To speculate on what could have happened if Petrov had not used his common sense and blindly followed protocols quickly descends into a world of nightmares. He should have reported the alert as a real attack, and the USSR would then have launched an immediate pre-emptive strike in retaliation of the American’s phantom missile launch. In turn, the more sophisticated Western early warning systems will have detected the very real Soviet missile launches and launched their own pre-emptive retaliatory strike, the so-called, and very controversial, ‘launch-on-warning’ policy, rather than wait for the missiles to arrive. The nuclear holocaust that would ensue is far too terrible to imagine …
Stanislav Petrov died on 19 May 2017 at the age of 77 in Fryazino, a suburb of Moscow suburb, where he lived alone in a small flat, surviving on a pension. He received no official recognition for his brave decision from his own country.

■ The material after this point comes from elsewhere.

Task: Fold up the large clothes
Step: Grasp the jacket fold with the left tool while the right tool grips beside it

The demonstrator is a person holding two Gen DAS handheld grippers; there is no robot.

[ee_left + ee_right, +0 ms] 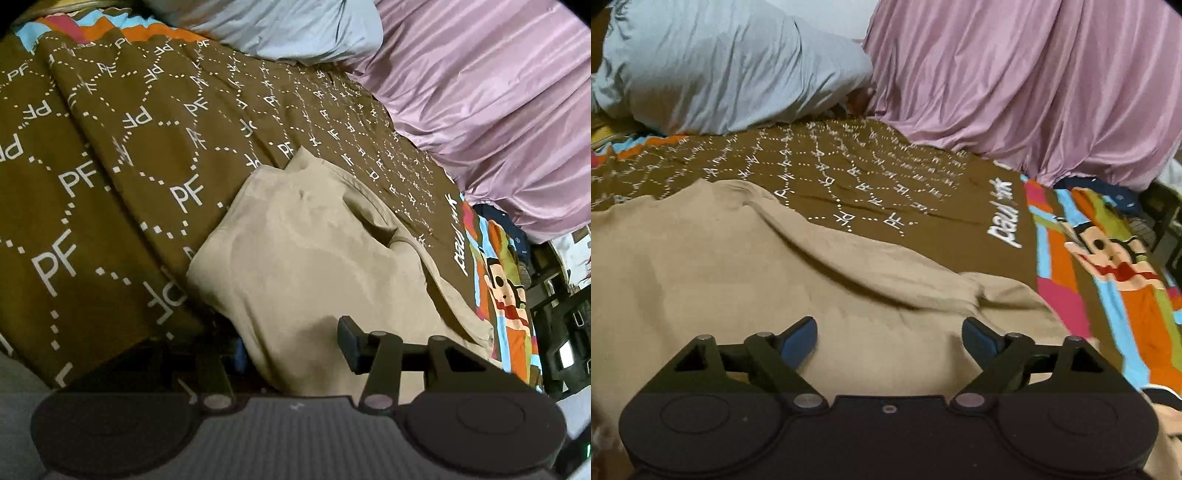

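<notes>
Lying crumpled on the bed cover (923,206), tan garment (738,266) stretching lengthwise ahead of and beneath both tongs. Right tongs (889,338) spreading wide above it. Left tongs (291,345) draped in cloth, grip impossible to tell.

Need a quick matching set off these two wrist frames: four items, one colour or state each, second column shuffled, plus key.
Items:
1. garment
2. bedspread
3. pillow
4. right gripper

Colour or state:
A. light grey-blue
B. jaws open, nothing between them
C. brown with white dotted PF print
D. tan, lying rumpled on the bed

Pairs: 1-D, 2-C, 3-A, 4-B
</notes>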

Stanislav Petrov’s story is told in the 2014 documentary ‘The Man Who Saved the World’, available on Amazon Prime, while ABLE ARCHER ’83 forms the background to the excellent German Cold War TV series 'Deutschland 83'. The dangers of automated systems controlling nuclear weapons are entertainingly illustrated in the 1983 techno-thriller 'WarGames'.
The Cold War Conversations podcast (www.coldwarconversations.com) has several episodes covering the events of 1983 and is highly recommended.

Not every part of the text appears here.